Переместившись к центру арены, наша компания встала поплотнее. Дженни уселась на мою макушку. С одного бока ко мне прижалась Верилия, обвила хвостом, с другого на меня оперлась Лютиэна. Исцеление измотало сестру, и хотя я потребовал от неё излечить в первую очередь свои травмы, она все силы потратила на меня. Теперь едва держалась на ногах. Я нахмурился и, подхватив её под колени, взял на руки. Так и так придётся тащить. В ближайшее время эльфийка не ходок.
Лютиэна заснула, как только прижалась к моей груди. Приключения последних суток (а то и последних недель) оказались слишком тяжкой ношей для девушки.
Может, я ей завидовал. Совсем чуть-чуть. Может, у меня всё ещё плыло в глазах от слабости. Но наверняка о том никто не узнает.
Помощницы колдуньи, обступив нас, затянули низкую, пробирающую мелодию из одной ноты. Сама шаманка воздела руки и прочла длинное, заунывное заклятье, напоминавшее серию кашлей и хрипов. Остатки рунических надписей на камнях засветились насыщенно-багровым. Из тела поверженного минотавра вверх ударила струя крови, полилась в ров. Жидкость в нём вскипела, поднялась бурлящим туманом, и туман этот окутал арену. Он пах предсмертными сожалениями, и яростью, и последней надеждой.

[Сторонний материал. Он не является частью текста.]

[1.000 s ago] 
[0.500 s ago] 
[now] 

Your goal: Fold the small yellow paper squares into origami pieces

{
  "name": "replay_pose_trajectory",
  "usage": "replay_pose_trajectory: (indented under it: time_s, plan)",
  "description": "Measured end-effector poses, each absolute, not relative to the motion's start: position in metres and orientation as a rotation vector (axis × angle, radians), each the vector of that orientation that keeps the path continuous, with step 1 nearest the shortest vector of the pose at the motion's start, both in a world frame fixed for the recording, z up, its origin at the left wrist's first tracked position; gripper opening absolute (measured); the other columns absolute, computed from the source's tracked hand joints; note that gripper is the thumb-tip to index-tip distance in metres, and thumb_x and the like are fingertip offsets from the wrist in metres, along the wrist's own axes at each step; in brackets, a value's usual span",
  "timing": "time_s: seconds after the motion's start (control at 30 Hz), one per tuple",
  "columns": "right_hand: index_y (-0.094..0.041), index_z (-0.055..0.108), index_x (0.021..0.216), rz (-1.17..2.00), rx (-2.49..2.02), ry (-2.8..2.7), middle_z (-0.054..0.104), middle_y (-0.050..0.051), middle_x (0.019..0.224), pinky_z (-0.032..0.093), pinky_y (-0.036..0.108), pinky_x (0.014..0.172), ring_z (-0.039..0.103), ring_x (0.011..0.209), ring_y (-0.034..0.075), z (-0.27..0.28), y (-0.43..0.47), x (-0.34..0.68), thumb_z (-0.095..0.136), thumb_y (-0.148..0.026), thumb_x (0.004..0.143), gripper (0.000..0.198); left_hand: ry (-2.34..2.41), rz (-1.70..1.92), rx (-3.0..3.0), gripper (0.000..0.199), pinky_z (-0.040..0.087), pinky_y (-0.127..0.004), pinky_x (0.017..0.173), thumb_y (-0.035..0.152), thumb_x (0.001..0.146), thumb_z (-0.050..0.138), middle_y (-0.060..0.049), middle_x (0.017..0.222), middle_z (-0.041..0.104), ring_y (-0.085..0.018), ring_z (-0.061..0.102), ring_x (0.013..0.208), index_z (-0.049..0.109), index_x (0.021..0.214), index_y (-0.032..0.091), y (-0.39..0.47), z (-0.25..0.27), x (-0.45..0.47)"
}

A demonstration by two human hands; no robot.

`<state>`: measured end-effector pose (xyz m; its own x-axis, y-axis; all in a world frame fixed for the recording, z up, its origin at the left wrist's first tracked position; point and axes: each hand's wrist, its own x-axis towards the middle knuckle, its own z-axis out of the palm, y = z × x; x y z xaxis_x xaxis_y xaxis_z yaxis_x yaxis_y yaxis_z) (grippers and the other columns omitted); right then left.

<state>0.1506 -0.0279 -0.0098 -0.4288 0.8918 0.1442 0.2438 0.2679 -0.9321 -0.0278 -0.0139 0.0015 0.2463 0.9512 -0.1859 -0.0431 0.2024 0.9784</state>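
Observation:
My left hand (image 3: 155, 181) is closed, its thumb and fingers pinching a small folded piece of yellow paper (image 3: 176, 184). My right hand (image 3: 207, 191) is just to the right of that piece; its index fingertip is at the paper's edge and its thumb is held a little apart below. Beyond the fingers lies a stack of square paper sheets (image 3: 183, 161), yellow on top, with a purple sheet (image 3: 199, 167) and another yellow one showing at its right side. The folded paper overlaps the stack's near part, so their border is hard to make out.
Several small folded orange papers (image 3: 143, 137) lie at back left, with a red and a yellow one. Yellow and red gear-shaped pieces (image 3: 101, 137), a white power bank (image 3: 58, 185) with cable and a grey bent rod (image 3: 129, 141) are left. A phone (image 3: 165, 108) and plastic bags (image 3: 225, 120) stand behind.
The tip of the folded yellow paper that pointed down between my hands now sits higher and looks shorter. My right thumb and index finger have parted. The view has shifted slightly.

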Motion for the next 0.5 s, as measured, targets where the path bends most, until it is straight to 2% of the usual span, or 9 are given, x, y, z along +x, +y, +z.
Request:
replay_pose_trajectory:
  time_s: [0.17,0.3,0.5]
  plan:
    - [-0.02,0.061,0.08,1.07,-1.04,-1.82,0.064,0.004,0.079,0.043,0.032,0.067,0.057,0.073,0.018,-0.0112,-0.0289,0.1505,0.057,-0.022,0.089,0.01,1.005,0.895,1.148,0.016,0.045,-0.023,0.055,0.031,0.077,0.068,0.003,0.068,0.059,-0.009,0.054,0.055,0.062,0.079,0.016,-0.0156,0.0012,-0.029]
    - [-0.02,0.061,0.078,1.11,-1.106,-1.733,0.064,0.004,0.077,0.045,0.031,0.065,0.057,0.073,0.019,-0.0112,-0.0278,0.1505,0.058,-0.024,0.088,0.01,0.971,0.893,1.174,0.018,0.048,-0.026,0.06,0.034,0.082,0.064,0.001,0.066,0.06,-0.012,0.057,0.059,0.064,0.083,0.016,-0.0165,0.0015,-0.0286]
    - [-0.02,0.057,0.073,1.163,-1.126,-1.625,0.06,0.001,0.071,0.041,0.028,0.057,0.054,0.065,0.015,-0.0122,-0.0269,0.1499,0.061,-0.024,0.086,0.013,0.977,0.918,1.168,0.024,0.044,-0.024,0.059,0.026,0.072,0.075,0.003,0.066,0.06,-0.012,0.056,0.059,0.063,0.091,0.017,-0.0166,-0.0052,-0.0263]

Я ощутил, как искривляется реальность. Как формируется проход.
Мгла сгустилась, застила зрение так, что я не мог разглядеть даже Верилию. Лютиэна тонула в моих объятиях. Половину её лица скрывала дымка.
Вопли шаманки участились, стали торжественнее. Обрели ликующие нотки. Я почувствовал, как гаснут сознания её помощниц. Либо они падали в обморок, либо…
Додумать мысль я не успел. Твёрдая поверхность под ногами исчезла, и я на бесконечно долгий миг я очутился над бездной — в долгом, долгом, предельно застывшем падении.
А затем мои ботинки коснулись земли. Что, пожалуй, было не совсем верно — я ведь не отрывался от неё. Просто переместился. Сменил пространственную парадигму.
Изматывающий жар Диттоса исчез. Ему на смену явилась вкрадчивая прохлада нового измерения. Солнце пропало, выцветшие небеса пустыни сменились иными — насыщенно-синими, почти чёрными, беззвёздными. Словно мир перевернулся с ног на голову, и над нами нависла бездонная пропасть.
Несмотря на отсутствие солнца и луны, в воздухе растекался рассеянный свет. Его хватало на то, чтобы разгонять мрак вплоть до линии горизонта.
Земля впитала в себя все оттенки серого. Короткая серая трава, которая хрустела, если наступить на неё; мёртвая серая пыль, вздымавшаяся при каждом шаге. После пары шагов жутко потянуло расчихаться.
— По крайней мере, тут не чувствуешь себя свиньёй на вертеле, под которой разводят огонь, — заметила Верилия, — Но если я правильно помню, то нас должно было перенести в город.
— С руинами вместо арены нам повезло, что не размазало по пути сюда, — возразил я, оглядываясь. Глаз зацепился за далёкий объект у горизонта, — К тому же точка выхода не так уж далеко от города.